- [Instructions to follow] Search for the word "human" in the entries. Each line that holds it should be copied.

[Records drawn from a dataset]
● ● ● ● ● ● ●

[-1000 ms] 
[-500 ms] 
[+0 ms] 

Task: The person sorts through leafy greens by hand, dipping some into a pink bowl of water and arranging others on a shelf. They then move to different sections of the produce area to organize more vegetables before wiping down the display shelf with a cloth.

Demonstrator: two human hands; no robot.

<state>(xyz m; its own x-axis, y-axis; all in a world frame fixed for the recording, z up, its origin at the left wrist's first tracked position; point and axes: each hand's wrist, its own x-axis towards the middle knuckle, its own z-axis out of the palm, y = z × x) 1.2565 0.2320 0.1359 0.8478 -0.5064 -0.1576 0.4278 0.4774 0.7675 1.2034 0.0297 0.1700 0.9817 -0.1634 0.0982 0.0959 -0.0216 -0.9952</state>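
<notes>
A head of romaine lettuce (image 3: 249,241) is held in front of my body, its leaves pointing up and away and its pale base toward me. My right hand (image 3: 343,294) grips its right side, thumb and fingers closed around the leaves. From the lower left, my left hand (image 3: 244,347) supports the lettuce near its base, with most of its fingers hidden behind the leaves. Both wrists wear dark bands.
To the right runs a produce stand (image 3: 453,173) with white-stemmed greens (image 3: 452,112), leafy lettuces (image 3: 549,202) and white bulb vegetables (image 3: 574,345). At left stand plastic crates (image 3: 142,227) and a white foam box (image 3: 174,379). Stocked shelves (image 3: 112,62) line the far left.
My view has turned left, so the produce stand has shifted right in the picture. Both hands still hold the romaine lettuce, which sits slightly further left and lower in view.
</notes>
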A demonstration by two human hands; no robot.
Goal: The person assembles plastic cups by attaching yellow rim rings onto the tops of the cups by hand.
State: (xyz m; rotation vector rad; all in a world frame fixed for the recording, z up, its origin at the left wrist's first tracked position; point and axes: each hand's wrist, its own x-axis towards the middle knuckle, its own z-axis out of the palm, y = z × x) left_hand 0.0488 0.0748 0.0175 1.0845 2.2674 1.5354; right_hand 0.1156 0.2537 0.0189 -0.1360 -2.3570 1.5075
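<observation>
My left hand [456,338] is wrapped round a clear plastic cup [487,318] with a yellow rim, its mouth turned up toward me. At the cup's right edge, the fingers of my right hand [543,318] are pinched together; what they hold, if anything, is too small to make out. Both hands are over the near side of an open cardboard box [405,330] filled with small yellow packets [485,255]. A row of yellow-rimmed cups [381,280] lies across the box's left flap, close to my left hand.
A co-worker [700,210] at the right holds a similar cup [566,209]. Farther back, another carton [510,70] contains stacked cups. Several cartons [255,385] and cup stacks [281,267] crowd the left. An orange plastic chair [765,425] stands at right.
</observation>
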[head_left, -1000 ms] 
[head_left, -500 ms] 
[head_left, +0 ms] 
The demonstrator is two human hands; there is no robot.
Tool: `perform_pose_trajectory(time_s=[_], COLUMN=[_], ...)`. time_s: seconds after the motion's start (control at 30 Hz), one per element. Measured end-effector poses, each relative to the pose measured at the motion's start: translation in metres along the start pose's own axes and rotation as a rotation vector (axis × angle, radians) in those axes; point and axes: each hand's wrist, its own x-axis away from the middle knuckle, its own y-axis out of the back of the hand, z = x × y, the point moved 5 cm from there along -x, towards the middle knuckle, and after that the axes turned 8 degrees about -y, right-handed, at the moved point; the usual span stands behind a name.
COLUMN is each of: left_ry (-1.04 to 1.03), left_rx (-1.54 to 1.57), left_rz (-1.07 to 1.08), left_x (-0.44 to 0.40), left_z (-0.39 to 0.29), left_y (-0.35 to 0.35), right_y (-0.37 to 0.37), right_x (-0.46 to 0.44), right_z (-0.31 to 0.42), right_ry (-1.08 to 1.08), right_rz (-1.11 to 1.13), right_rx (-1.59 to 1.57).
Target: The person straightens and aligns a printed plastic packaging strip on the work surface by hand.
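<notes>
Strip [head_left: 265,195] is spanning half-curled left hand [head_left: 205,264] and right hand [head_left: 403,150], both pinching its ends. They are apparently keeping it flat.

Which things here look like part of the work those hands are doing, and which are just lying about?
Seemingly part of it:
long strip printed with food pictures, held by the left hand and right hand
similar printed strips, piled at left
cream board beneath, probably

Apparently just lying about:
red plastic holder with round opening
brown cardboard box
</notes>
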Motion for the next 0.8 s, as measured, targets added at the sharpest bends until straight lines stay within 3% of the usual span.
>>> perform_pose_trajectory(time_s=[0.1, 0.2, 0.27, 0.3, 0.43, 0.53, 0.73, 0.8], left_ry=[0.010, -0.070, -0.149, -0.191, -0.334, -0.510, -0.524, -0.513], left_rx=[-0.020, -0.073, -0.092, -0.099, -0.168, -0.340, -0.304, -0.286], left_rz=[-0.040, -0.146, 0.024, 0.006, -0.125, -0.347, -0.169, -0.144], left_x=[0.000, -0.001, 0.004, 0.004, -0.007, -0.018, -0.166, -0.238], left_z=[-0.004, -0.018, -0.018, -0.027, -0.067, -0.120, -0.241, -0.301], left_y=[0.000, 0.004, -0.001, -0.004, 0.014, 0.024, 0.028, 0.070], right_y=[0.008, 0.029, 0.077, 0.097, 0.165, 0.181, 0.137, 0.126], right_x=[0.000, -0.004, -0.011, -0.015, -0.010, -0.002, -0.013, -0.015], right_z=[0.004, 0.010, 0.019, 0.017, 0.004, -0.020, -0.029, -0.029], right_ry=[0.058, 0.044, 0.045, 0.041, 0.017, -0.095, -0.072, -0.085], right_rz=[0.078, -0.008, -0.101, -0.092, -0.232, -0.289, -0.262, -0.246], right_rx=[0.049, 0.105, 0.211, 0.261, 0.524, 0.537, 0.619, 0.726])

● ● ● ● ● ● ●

- [Answer area]
Demonstrator: two human hands; no robot.
A demonstration by two human hands; no robot.
The demonstrator is two human hands; there is no robot.

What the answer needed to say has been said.